Problem details:
Repeat the data that follows exactly, starting at the line with "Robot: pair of" and ending at the line with "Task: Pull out", and leave out every picture.

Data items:
=== Begin Enclosure ===

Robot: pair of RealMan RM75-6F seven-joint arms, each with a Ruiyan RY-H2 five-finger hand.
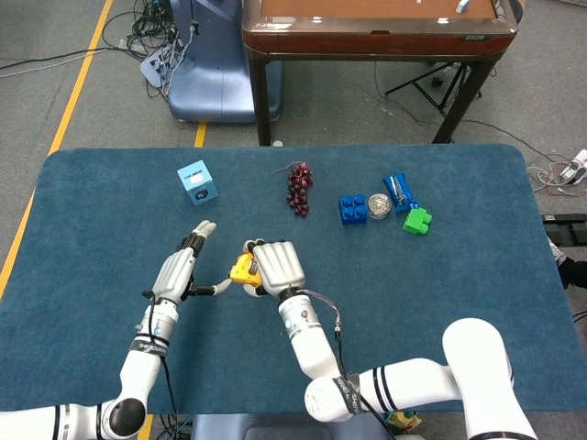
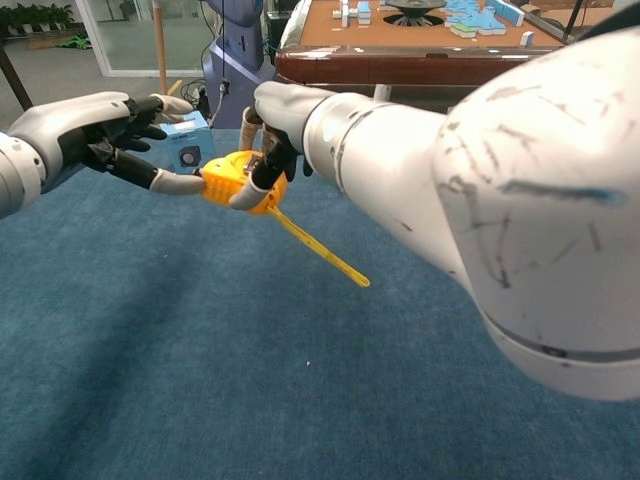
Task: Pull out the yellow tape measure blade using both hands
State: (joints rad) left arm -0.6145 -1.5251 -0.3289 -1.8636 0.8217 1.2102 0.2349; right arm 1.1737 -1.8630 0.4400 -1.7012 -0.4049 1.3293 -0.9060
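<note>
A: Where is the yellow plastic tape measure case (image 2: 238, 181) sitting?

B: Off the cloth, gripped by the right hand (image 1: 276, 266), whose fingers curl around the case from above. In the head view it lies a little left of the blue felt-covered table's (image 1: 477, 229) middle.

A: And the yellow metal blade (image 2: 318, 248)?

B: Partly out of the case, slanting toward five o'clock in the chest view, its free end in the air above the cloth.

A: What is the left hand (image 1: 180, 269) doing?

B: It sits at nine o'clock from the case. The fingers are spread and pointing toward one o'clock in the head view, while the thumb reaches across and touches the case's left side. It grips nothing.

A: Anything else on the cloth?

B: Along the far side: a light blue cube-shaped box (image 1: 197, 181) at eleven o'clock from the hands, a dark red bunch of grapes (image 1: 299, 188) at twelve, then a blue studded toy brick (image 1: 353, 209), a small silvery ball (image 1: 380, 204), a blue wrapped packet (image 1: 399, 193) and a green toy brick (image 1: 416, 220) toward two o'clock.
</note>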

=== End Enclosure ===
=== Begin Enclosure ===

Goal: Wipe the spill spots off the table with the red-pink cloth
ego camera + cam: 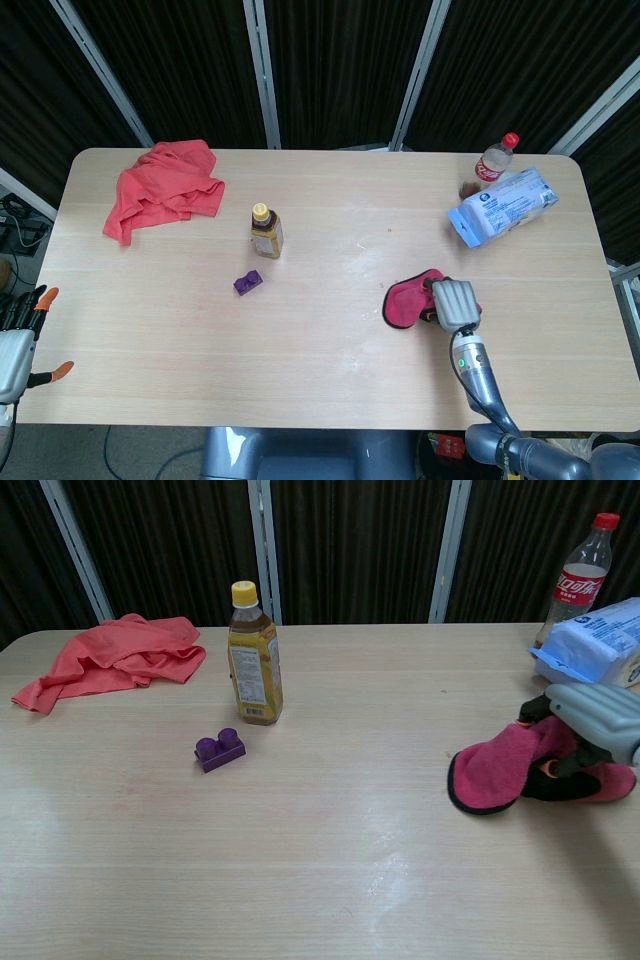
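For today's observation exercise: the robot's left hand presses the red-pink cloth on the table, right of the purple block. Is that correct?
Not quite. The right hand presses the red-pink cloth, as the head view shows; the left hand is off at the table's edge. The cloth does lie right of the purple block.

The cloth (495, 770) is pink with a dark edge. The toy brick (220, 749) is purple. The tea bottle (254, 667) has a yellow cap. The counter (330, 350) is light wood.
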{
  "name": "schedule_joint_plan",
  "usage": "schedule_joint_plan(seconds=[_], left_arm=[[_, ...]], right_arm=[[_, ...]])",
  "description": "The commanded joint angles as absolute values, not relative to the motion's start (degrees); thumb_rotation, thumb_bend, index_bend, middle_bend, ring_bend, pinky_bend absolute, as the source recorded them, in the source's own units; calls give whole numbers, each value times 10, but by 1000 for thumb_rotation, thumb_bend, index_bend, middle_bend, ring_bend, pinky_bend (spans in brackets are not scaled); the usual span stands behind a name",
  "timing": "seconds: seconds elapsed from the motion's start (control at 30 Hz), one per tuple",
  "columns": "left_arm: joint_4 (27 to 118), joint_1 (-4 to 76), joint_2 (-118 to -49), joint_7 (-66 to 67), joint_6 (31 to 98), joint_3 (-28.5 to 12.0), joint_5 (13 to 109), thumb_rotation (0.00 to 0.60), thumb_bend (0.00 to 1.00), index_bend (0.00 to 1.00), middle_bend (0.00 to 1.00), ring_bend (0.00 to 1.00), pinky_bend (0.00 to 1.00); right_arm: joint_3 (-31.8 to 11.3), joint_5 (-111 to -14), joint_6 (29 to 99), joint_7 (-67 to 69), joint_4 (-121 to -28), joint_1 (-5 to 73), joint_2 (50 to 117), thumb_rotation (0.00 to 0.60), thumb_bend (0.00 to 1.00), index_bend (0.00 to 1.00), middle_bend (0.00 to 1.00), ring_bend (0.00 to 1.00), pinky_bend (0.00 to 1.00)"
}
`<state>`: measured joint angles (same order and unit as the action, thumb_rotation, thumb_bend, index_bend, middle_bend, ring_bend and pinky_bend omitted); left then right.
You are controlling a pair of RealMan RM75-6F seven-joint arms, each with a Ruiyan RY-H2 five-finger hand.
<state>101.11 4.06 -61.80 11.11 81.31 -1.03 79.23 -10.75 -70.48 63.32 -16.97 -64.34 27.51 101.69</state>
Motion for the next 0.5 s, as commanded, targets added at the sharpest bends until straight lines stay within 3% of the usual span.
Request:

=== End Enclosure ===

Answer section:
Robot: pair of RealMan RM75-6F seven-joint arms, each with a Ruiyan RY-H2 five-finger hand.
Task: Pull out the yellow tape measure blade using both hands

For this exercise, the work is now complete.